Line by line, give the data again exactly as it appears.
*** RECORDS PROVIDED Section Begins ***
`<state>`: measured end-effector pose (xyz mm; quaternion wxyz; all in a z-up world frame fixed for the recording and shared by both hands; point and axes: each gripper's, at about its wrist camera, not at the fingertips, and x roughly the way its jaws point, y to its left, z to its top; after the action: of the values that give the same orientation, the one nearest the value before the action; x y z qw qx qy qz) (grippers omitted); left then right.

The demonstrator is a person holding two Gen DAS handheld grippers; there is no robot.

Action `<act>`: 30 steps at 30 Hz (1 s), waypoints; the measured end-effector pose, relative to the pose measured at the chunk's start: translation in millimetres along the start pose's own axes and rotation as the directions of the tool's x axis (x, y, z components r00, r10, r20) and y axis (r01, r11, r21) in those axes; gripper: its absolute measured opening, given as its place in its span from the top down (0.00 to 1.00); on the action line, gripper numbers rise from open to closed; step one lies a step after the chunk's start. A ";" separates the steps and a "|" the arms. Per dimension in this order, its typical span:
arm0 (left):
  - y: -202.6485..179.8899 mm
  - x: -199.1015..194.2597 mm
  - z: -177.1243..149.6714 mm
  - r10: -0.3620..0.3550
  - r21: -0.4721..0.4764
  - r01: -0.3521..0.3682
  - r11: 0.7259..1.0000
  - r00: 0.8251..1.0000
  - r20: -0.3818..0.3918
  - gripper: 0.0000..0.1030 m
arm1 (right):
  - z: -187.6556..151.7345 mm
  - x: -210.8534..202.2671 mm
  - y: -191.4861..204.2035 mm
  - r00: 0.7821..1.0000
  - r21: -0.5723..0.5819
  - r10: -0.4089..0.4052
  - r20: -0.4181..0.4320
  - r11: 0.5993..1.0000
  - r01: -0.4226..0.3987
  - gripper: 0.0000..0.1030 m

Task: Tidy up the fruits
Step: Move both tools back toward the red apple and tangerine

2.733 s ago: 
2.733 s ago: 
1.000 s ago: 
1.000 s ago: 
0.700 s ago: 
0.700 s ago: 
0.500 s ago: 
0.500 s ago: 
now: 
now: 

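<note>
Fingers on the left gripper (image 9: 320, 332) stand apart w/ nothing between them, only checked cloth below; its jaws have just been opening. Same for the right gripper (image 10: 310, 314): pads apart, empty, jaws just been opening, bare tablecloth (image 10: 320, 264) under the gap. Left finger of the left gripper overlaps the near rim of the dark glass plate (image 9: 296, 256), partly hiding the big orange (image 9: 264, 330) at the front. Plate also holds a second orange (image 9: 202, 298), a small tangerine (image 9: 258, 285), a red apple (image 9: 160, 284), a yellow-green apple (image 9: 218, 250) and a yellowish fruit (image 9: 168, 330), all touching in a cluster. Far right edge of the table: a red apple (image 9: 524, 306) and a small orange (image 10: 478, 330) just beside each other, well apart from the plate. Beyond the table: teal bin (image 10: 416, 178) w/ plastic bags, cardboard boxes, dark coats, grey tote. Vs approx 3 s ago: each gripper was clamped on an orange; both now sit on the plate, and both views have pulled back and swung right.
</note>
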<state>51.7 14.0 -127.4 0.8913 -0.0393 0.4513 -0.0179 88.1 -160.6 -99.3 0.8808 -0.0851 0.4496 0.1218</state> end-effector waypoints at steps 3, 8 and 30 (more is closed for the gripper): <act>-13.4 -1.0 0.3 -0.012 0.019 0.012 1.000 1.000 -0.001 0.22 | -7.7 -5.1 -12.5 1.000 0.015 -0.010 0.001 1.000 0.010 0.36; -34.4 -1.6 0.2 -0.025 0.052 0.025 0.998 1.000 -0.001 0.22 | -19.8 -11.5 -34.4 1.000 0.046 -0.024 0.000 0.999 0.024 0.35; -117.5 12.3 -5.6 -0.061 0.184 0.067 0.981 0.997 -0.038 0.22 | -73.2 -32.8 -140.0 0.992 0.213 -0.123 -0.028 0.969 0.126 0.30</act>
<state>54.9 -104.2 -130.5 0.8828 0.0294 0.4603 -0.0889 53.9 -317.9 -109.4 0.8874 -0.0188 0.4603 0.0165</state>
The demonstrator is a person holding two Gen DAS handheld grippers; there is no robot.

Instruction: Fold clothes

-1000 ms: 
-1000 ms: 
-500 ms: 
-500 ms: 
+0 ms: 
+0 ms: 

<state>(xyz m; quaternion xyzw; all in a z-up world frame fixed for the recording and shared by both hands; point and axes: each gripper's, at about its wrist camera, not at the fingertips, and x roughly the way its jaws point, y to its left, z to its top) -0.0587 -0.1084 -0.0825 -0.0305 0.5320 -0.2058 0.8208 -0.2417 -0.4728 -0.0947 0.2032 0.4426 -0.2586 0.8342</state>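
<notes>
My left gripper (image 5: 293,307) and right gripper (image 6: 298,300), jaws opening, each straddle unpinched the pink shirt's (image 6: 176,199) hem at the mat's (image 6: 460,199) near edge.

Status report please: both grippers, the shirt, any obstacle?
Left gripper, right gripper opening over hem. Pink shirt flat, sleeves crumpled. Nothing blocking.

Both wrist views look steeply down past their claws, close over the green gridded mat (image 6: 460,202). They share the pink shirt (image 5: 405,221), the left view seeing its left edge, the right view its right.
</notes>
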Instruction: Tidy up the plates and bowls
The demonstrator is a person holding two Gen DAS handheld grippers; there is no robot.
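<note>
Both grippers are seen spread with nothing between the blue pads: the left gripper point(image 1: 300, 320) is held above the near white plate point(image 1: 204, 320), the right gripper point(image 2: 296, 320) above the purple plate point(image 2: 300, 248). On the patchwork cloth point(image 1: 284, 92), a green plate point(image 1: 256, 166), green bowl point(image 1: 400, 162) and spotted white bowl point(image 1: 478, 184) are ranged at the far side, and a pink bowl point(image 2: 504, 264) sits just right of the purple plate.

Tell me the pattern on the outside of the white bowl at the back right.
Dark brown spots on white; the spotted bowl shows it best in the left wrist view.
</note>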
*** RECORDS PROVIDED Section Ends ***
ANSWER:
`<state>`: measured end-effector pose (xyz mm; quaternion wxyz; all in a z-up world frame fixed for the recording and shared by both hands; point and axes: each gripper's, at about its wrist camera, not at the fingertips, and x roughly the way its jaws point, y to its left, z to its top; after the action: of the values that give the same orientation, the one nearest the value before the action; x y z qw qx qy qz) (grippers omitted); left then right.

The demonstrator is a person holding two Gen DAS handheld grippers; there is no robot.

Action `<act>`: 30 steps at 30 Hz (1 s), waypoints; the measured end-effector pose, relative to the pose measured at the chunk's start: translation in millimetres along the start pose's own axes and rotation as the directions of the tool's x axis (x, y, z components r00, r10, r20) and y axis (r01, r11, r21) in those axes; gripper: its absolute measured opening, given as its place in its span from the top down (0.00 to 1.00); on the action line, gripper numbers rise from open to closed; step one lies a step after the chunk's start. A ";" separates the steps and a "|" the arms. Per dimension in this order, its typical span:
arm0 (left):
  - y: -202.6485..179.8899 mm
  - x: -199.1015..194.2597 mm
  - z: -177.1243..149.6714 mm
  - r10: -0.3620..0.3550
  - r21: -0.4721..0.4764
  - r01: -0.3521..0.3682
  - r11: 0.7259..1.0000
  - r00: 0.8251..1.0000
  - r20: -0.3818..0.3918
  - gripper: 0.0000..0.1030 m
arm1 (right):
  - z: -187.6556..151.7345 mm
  - x: -210.8534..202.2671 mm
  - y: -191.4861..204.2035 mm
  - r00: 0.7821..1.0000
  - r21: -0.5723..0.5819
  - r10: -0.4089..0.4052
  - r20: -0.4181..0.4320
  - r11: 0.5993..1.0000
  - r01: -0.4226..0.3987
  - gripper: 0.0000..0.1030 m

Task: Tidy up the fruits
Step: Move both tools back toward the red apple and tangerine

2.733 s ago: 
2.733 s ago: 
1.000 s ago: 
1.000 s ago: 
0.700 s ago: 
0.700 s ago: 
0.500 s ago: 
0.500 s ago: 
now: 
now: 

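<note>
Fingers on the left gripper (image 9: 320, 332) stand apart w/ nothing between them, only checked cloth below; its jaws have just been opening. Same for the right gripper (image 10: 310, 314): pads apart, empty, jaws just been opening, bare tablecloth (image 10: 320, 264) under the gap. Left finger of the left gripper overlaps the near rim of the dark glass plate (image 9: 296, 256), partly hiding the big orange (image 9: 264, 330) at the front. Plate also holds a second orange (image 9: 202, 298), a small tangerine (image 9: 258, 285), a red apple (image 9: 160, 284), a yellow-green apple (image 9: 218, 250) and a yellowish fruit (image 9: 168, 330), all touching in a cluster. Far right edge of the table: a red apple (image 9: 524, 306) and a small orange (image 10: 478, 330) just beside each other, well apart from the plate. Beyond the table: teal bin (image 10: 416, 178) w/ plastic bags, cardboard boxes, dark coats, grey tote. Vs approx 3 s ago: each gripper was clamped on an orange; both now sit on the plate, and both views have pulled back and swung right.
</note>
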<state>51.7 14.0 -127.4 0.8913 -0.0393 0.4513 -0.0179 88.1 -160.6 -99.3 0.8808 -0.0851 0.4496 0.1218</state> end-effector waypoints at steps 3, 8 and 30 (more is closed for the gripper): <act>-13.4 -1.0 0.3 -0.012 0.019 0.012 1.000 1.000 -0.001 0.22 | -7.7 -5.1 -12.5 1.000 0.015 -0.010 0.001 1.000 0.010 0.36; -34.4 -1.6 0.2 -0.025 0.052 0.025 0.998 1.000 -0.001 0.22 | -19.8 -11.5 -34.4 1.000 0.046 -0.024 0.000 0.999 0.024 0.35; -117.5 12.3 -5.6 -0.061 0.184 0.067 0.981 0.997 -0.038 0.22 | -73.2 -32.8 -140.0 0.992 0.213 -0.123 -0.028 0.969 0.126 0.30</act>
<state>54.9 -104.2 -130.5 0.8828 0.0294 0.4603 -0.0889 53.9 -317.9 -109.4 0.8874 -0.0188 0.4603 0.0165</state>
The demonstrator is a person holding two Gen DAS handheld grippers; there is no robot.

Instruction: Fold clothes

-1000 ms: 
-1000 ms: 
-500 ms: 
-500 ms: 
+0 ms: 
+0 ms: 

<state>(xyz m; quaternion xyzw; all in a z-up world frame fixed for the recording and shared by both hands; point and axes: each gripper's, at about its wrist camera, not at the fingertips, and x roughly the way its jaws point, y to its left, z to its top) -0.0587 -0.1084 -0.0825 -0.0305 0.5320 -0.2058 0.8208 -0.2417 -0.4728 -0.0947 0.2032 0.4426 -0.2586 0.8342</state>
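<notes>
My left gripper (image 5: 293,307) and right gripper (image 6: 298,300), jaws opening, each straddle unpinched the pink shirt's (image 6: 176,199) hem at the mat's (image 6: 460,199) near edge.

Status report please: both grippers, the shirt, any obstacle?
Left gripper, right gripper opening over hem. Pink shirt flat, sleeves crumpled. Nothing blocking.

Both wrist views look steeply down past their claws, close over the green gridded mat (image 6: 460,202). They share the pink shirt (image 5: 405,221), the left view seeing its left edge, the right view its right.
</notes>
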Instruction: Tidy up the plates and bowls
The demonstrator is a person holding two Gen DAS handheld grippers; there is no robot.
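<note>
Both grippers are seen spread with nothing between the blue pads: the left gripper point(image 1: 300, 320) is held above the near white plate point(image 1: 204, 320), the right gripper point(image 2: 296, 320) above the purple plate point(image 2: 300, 248). On the patchwork cloth point(image 1: 284, 92), a green plate point(image 1: 256, 166), green bowl point(image 1: 400, 162) and spotted white bowl point(image 1: 478, 184) are ranged at the far side, and a pink bowl point(image 2: 504, 264) sits just right of the purple plate.

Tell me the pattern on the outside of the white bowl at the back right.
Dark brown spots on white; the spotted bowl shows it best in the left wrist view.
</note>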

The output is done.